*TASK*.
Each line below must be printed exactly as it stands.

*INFORMATION*.
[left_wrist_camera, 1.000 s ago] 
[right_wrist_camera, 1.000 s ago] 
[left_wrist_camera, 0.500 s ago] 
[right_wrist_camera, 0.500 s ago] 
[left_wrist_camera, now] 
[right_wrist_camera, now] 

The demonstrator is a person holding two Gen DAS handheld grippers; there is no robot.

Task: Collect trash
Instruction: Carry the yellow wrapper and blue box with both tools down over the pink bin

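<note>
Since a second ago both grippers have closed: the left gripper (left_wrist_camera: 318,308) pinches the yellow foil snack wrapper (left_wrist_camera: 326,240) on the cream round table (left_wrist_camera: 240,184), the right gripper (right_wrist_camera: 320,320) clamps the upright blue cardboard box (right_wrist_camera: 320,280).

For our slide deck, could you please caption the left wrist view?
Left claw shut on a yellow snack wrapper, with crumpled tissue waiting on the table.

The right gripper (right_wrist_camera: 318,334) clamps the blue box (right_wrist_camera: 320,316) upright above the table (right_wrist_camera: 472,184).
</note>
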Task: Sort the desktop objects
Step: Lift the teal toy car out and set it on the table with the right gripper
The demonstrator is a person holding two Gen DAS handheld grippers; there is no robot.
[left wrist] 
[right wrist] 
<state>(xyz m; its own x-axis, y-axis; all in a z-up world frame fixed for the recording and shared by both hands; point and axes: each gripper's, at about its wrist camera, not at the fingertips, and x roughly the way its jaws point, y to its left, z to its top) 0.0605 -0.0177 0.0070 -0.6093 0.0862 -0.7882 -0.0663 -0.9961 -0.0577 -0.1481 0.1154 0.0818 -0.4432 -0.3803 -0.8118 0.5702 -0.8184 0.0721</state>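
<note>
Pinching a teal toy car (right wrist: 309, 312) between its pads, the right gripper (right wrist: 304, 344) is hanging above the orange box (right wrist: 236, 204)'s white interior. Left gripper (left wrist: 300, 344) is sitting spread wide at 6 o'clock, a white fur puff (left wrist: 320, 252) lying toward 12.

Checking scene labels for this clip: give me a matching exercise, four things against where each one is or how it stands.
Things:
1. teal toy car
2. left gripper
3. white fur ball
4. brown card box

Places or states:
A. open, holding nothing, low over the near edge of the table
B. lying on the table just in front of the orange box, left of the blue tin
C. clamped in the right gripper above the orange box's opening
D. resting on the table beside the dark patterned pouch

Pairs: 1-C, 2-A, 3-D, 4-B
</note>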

*RESULT OF THE EXERCISE*.
[left_wrist_camera, 1.000 s ago] 
[right_wrist_camera, 1.000 s ago] 
[left_wrist_camera, 0.500 s ago] 
[right_wrist_camera, 0.500 s ago] 
[left_wrist_camera, now] 
[right_wrist_camera, now] 

The demonstrator is a person holding two Gen DAS handheld grippers; there is no robot.

Task: Collect trash
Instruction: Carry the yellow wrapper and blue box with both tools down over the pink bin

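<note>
Since a second ago both grippers have closed: the left gripper (left_wrist_camera: 318,308) pinches the yellow foil snack wrapper (left_wrist_camera: 326,240) on the cream round table (left_wrist_camera: 240,184), the right gripper (right_wrist_camera: 320,320) clamps the upright blue cardboard box (right_wrist_camera: 320,280).

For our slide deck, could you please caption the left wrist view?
Left claw shut on a yellow snack wrapper, with crumpled tissue waiting on the table.

The right gripper (right_wrist_camera: 318,334) clamps the blue box (right_wrist_camera: 320,316) upright above the table (right_wrist_camera: 472,184).
</note>
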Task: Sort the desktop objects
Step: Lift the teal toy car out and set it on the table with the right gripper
The demonstrator is a person holding two Gen DAS handheld grippers; there is no robot.
[left wrist] 
[right wrist] 
<state>(xyz m; its own x-axis, y-axis; all in a z-up world frame fixed for the recording and shared by both hands; point and axes: each gripper's, at about its wrist camera, not at the fingertips, and x roughly the way its jaws point, y to its left, z to its top) 0.0605 -0.0177 0.0070 -0.6093 0.0862 -0.7882 -0.0663 -0.9961 -0.0577 -0.1481 0.1154 0.0818 -0.4432 -0.3803 -0.8118 0.5702 -0.8184 0.0721</state>
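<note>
Pinching a teal toy car (right wrist: 309, 312) between its pads, the right gripper (right wrist: 304, 344) is hanging above the orange box (right wrist: 236, 204)'s white interior. Left gripper (left wrist: 300, 344) is sitting spread wide at 6 o'clock, a white fur puff (left wrist: 320, 252) lying toward 12.

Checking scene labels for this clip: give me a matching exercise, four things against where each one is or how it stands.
Things:
1. teal toy car
2. left gripper
3. white fur ball
4. brown card box

Places or states:
A. open, holding nothing, low over the near edge of the table
B. lying on the table just in front of the orange box, left of the blue tin
C. clamped in the right gripper above the orange box's opening
D. resting on the table beside the dark patterned pouch

Pairs: 1-C, 2-A, 3-D, 4-B
</note>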

There is nothing else to the answer.